Lors de l'examen par échantillonnage de bois d'épicéa frais infesté par des scolytes sur 25 sites de l'aire de répartition connue du SNE, on n'a trouvé qu'une seule ponte avec 6 jeunes scolytes appartenant au SNE. La découverte a été faite dans une branche où le SNE est apparu en même temps que le scolyte typographe, le chalcographe (Pityogenes chalcographus) et les Hylurogops (Hylurogops sp.) Des analyses des SNE isolés ont montré que les coléoptères envahissants ne portaient pas de champignon pathogène exotique et présentaient une composition de champignons associés similaire à celle des scolytes typographes également étudiés à des fins de contrôle.
Les résultats de l'étude du potentiel de dégâts, ainsi que les résultats de la surveillance des pièges, montrent que le SNE est certes déjà largement répandu dans le nord-est de la Suisse, mais qu'il ne contribue guère au volume de bois endommagé. Il n'est donc pas nécessaire pour l'instant d'adapter les stratégies actuelles de lutte contre les attaques de scolytes sur l'épicéa. En cas d'apparition plus importante du SNE, cela pourrait s’avérer nécessaire, car les scolytes quittent déjà les arbres infestés en automne et passent l'hiver dans la litière au sol. En revanche, le scolyte typographe hiverne généralement dans le couvain à basse altitude. Des mesures de lutte efficaces en cas d'infestation par le SNE devraient donc être mises en œuvre avant la fin de l'été.

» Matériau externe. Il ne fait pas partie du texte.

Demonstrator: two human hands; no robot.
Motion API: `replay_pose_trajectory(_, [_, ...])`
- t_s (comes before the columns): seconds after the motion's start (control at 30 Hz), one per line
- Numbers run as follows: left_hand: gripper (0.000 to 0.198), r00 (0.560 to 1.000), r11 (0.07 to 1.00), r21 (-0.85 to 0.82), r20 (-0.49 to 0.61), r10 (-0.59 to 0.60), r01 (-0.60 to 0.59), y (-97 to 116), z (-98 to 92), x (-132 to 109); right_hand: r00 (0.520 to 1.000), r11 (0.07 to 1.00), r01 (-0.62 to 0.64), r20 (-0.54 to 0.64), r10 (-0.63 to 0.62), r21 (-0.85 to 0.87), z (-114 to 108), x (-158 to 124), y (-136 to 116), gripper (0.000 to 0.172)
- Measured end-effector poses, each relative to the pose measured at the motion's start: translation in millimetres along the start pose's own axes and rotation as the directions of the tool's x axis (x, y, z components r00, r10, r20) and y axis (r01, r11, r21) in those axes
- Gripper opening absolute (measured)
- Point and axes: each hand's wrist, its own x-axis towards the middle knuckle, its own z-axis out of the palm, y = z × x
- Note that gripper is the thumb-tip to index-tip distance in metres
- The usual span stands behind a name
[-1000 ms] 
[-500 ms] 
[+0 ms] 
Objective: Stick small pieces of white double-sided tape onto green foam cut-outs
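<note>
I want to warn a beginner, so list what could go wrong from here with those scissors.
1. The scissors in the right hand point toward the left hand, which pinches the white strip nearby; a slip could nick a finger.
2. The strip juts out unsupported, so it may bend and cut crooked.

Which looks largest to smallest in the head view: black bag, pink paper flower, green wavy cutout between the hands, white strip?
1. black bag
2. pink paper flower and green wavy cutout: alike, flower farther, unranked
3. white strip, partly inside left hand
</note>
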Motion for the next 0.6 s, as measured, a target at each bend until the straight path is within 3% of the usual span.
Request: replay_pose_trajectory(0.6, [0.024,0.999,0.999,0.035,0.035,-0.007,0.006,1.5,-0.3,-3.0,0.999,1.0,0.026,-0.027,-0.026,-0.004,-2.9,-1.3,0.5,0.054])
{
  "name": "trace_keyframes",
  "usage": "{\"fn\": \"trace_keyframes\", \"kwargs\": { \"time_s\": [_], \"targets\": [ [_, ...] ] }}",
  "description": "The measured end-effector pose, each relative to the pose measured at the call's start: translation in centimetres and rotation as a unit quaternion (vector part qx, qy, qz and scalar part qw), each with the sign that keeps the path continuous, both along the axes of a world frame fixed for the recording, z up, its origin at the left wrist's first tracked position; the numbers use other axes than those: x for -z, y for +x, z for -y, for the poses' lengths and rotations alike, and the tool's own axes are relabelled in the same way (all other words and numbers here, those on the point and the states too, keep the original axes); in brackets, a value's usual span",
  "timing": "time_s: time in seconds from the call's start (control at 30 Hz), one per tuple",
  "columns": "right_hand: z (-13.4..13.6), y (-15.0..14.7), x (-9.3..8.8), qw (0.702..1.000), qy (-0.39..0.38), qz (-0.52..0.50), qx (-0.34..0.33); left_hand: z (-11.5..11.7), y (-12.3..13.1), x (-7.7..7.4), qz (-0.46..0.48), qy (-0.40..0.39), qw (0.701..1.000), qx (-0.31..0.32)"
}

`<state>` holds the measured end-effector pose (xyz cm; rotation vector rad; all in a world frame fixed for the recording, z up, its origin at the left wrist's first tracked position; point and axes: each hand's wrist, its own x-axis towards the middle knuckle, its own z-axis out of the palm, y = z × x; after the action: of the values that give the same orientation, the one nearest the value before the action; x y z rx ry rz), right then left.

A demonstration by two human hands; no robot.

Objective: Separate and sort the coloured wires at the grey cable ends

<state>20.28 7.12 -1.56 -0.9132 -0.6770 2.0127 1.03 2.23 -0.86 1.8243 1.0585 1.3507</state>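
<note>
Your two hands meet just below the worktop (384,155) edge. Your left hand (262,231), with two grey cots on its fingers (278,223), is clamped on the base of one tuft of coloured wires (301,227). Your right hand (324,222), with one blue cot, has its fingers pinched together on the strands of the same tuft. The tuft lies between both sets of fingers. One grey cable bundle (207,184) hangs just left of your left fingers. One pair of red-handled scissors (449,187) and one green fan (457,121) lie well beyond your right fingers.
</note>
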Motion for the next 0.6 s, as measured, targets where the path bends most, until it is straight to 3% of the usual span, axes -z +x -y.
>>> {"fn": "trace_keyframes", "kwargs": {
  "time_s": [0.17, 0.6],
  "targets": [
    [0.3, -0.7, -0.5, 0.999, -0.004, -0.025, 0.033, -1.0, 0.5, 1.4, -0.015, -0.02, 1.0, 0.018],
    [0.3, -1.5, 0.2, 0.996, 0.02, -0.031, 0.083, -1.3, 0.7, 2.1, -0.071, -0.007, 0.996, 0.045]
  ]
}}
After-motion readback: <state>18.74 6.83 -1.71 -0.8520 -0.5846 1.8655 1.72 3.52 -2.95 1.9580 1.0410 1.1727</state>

Toutefois, les expériences faites dans les pays d'Europe de l'Est, comme la République tchèque, montrent que le SNE peut, comme le scolyte typographe, profiter des effets croissants des changements climatiques (notamment des périodes de sécheresse plus intenses et des températures en hausse) et contribuer de plus en plus aux dégâts sur les épicéas. Cette évolution devrait donc être examinée à l'avenir à intervalles réguliers afin de pouvoir adapter les stratégies de lutte au moment opportun.